As of last week, the most notable contribution from the ZK camp in regulatory discussions was Gromovsky’s post. It was indeed a strong post. Canton has lawyers involved in these meetings and connections at Goldman Sachs. For a decade, they have been working to build trust with regulators, whose approvals determine what a systemically important bank is permitted to operate.
What risks does Ethereum face?
This is not an abstract concept for anyone holding Ethereum or following the institutional tokenization trend.
If Canton wins the regulatory debate—that is, if zero-knowledge proofs are classified as too risky, too obscure, and too novel to fit within the regulatory framework for systemically important institutions—then Ethereum’s path to institutional settlement will be shut off before it can fully open. The $100 trillion tokenization opportunity mentioned by Larry Fink in his annual letter will continue to rely on permissioned payment systems. Ethereum can settle decentralized finance (DeFi). That is important, but it is not the global financial settlement layer.

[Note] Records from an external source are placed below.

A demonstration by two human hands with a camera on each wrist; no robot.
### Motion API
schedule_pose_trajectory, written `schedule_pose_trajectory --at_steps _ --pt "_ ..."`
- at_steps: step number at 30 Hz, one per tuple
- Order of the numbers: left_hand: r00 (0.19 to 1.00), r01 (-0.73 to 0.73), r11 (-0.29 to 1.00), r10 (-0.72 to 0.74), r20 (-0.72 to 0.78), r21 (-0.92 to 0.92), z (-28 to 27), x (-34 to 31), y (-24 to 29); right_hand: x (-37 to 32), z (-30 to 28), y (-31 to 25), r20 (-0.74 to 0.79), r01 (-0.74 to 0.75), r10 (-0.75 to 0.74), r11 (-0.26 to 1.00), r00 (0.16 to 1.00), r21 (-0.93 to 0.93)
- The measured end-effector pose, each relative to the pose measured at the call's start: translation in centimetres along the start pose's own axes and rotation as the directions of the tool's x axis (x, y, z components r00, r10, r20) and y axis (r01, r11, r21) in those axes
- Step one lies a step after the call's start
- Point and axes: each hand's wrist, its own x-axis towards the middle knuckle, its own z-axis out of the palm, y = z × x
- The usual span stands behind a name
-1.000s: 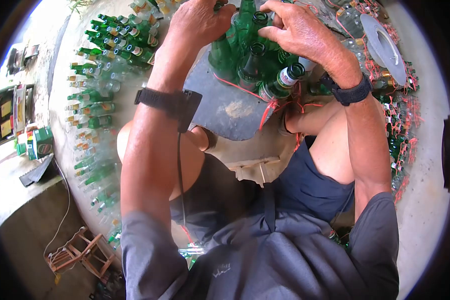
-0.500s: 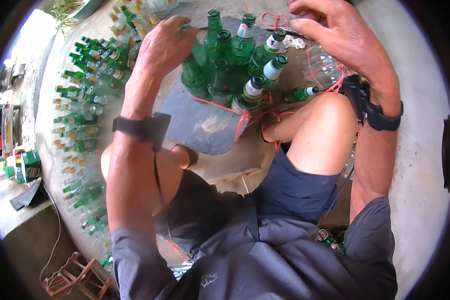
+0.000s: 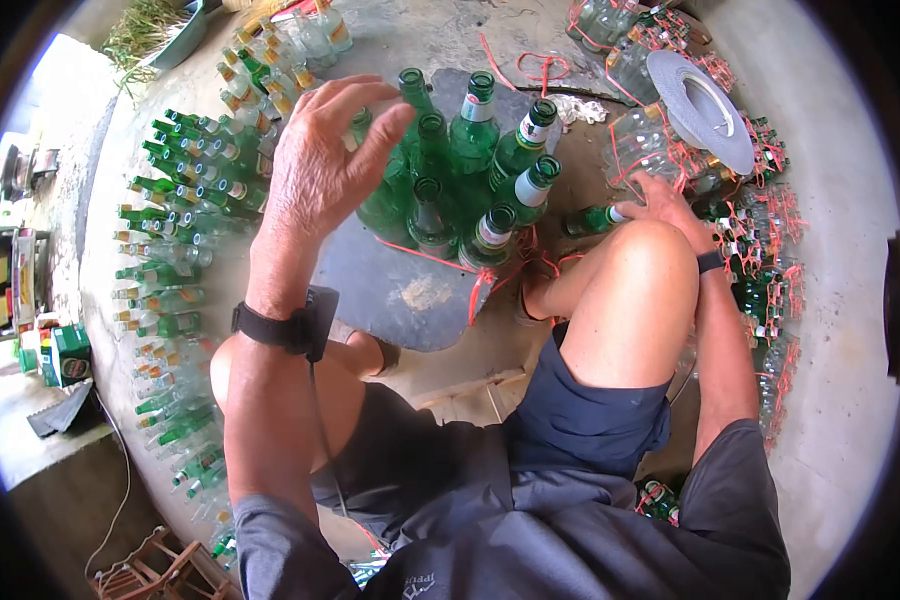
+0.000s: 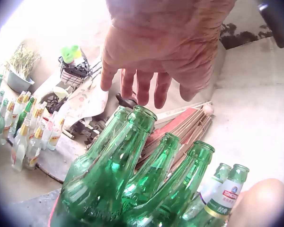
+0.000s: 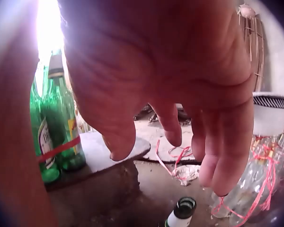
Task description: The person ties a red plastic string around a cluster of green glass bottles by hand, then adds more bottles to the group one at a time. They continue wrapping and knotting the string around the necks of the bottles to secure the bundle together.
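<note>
A cluster of upright green glass bottles point(image 3: 473, 135) stands on a dark round-edged slab point(image 3: 370, 315), with red string point(image 3: 425, 255) around its lower part. My left hand point(image 3: 320, 160) hovers at the cluster's left side, fingers spread loosely. In the left wrist view its fingertips hang just above the bottle mouths point(image 4: 144, 112). Beyond my right knee, my right hand point(image 3: 665, 210) reaches down to a single green bottle point(image 3: 585, 221) off the slab. The right wrist view shows its fingers extended, thumb apart, above that bottle's white-labelled neck point(image 5: 180, 215).
Rows of green and clear bottles point(image 3: 175, 240) cover the floor at left. Tied clear bottles point(image 3: 640, 140) and more string-bound bundles lie at right, with a grey ring-shaped object point(image 3: 700, 110) over them. Loose red string point(image 3: 545, 70) lies behind the slab.
Both hands were at the bottle cluster a second ago. My right hand has since left it, swung right and dropped toward the single bottle. The left hand stays by the cluster.
</note>
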Motion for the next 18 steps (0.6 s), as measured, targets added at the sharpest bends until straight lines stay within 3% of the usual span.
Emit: schedule_pose_trajectory --at_steps 3,6,8,11,15,17,18 --pt "0.999 -0.042 0.999 0.041 0.027 0.019 0.4 0.0 0.1 -0.2 1.9 -0.2 0.121 -0.086 0.075 0.992 0.990 0.094" --pt "0.999 -0.025 1.000 0.025 0.040 -0.002 0.7 0.2 0.3 0.2 4.4 0.9 0.189 -0.121 0.122 0.992 0.974 -0.020" --pt "0.999 -0.024 1.000 0.024 0.042 -0.008 0.9 0.3 0.3 -0.5 5.3 1.1 -0.014 -0.125 0.125 0.992 0.992 -0.015" --pt "0.998 -0.040 0.999 0.041 0.045 -0.019 1.0 0.6 0.5 -0.6 5.9 1.7 -0.068 -0.169 0.169 0.986 0.983 0.003" --pt "0.996 -0.053 0.999 0.053 0.074 0.000 1.3 0.7 1.0 0.1 7.2 3.3 0.038 -0.268 0.271 0.960 0.962 -0.077" --pt "0.995 -0.048 0.999 0.047 0.088 0.011 1.5 0.7 1.0 0.4 8.4 4.1 0.015 -0.204 0.204 0.969 0.979 0.141" --pt "0.994 -0.049 0.999 0.048 0.102 0.009 1.6 0.7 1.0 0.5 8.9 4.0 0.017 -0.203 0.203 0.969 0.979 0.142"
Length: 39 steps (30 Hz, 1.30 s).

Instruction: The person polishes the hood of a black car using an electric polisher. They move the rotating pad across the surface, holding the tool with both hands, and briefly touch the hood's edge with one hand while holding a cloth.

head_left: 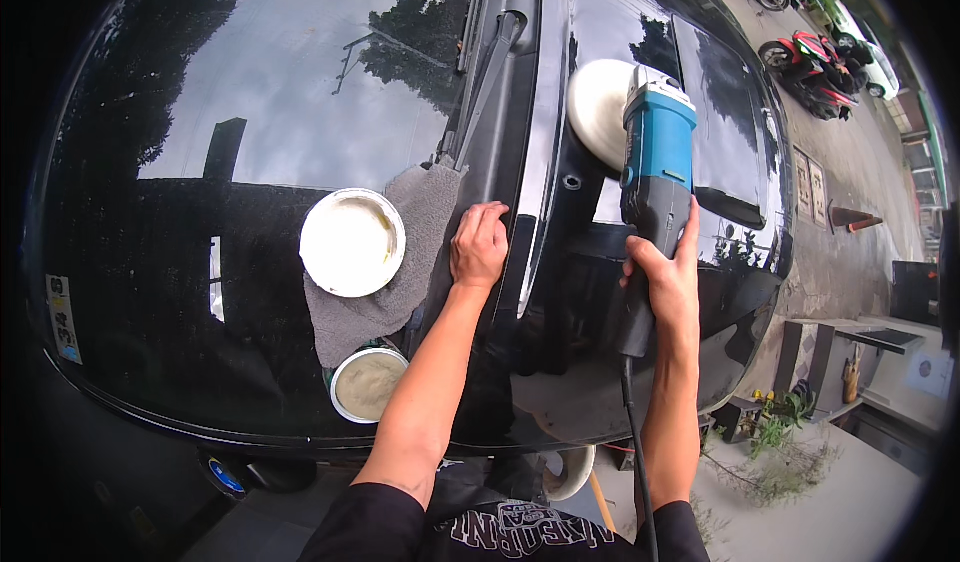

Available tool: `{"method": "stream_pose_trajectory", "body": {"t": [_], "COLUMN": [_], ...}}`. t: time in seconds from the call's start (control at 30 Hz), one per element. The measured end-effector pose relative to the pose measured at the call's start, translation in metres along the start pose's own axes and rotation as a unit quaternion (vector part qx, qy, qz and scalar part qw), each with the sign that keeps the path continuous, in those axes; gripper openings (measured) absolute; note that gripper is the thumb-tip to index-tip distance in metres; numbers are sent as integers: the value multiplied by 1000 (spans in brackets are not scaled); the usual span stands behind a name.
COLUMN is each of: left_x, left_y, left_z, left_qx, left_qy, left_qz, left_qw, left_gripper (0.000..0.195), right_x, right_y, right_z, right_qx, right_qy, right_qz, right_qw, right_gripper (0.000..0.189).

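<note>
My right hand [664, 266] grips the black rear body of a teal-and-black power polisher [660, 149], index finger stretched along its side. The polisher's round white pad [598, 108] lies against the glossy black hood [574, 382] of a vehicle and looks blurred. A black power cord [637, 442] runs from the handle down past my forearm. My left hand [480, 247], fingers curled together, rests on the dark cowl between hood and windshield [285, 142]. Left of it, a grey towel [412, 269] lies partly under a white tub [352, 243] with white contents. An open tub of pale paste [367, 386] stands nearer me.
A wiper arm [487, 74] lies along the windshield base. A white bucket [581, 476] stands below the hood's near edge. Beyond the vehicle are a red motorcycle [814, 74], a white car [874, 59], an orange-tipped object [859, 221] and green plants [784, 419].
</note>
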State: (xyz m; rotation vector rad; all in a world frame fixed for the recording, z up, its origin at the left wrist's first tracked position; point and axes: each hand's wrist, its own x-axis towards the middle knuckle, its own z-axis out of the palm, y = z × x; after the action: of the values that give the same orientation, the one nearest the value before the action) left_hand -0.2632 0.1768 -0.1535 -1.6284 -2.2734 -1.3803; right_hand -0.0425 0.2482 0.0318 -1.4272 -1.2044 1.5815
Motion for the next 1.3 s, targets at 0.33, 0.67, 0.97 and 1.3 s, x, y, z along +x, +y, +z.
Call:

If the zero-knowledge (ZK) camp prevails—that is, if zkSync’s Prividium and emerging institutional-grade zero-knowledge infrastructure receive regulatory approval simultaneously with or prior to Canton’s model—the landscape will undergo a major transformation. The blockchains securing decentralized finance (DeFi) will begin securing tokenized institutional assets. Ethereum’s position within the financial system will be elevated. Assets once seemingly at risk of being marginalized at the institutional level will ultimately become foundational to it.
Visa has just joined Canton as a super validator node. DTCC is advancing toward production. Broadridge is already processing hundreds of billions of dollars in daily transaction volume on the Canton platform. Participating institutions include Goldman Sachs, BNP Paribas, Tradeweb, and Citadel Securities. The institutional payments flywheel is in motion and has been running long enough to generate real momentum.
In January this year, I said that Canton’s goal is not to replace Ethereum. That remains unchanged today. Its goal is more specific and more effective than replacing Ethereum: it aims to ensure that Ethereum never has the opportunity to compete in the same market—not by building a better product, but by securing certification first. It seeks to obtain certification before regulators intervene in the technology, and then use that certification as the framework to establish evaluation standards for all subsequent related technologies.
Cryptocurrencies have always competed based on visible metrics such as total value locked (TVL), fees, user count, trading volume, and token price. Canton has never competed on these metrics. It is built on trust—an intangible asset that accumulates slowly and is nearly impossible to replicate once possessed by others.
Interestingly, zero-knowledge proofs were invented precisely to address the very issue Canton is leveraging. If mathematics can prove something without revealing the result, you don’t need to trust anyone. Canton’s argument is that mathematics itself is not trustworthy—so institutions should be trusted instead. The last person named as a risk wins.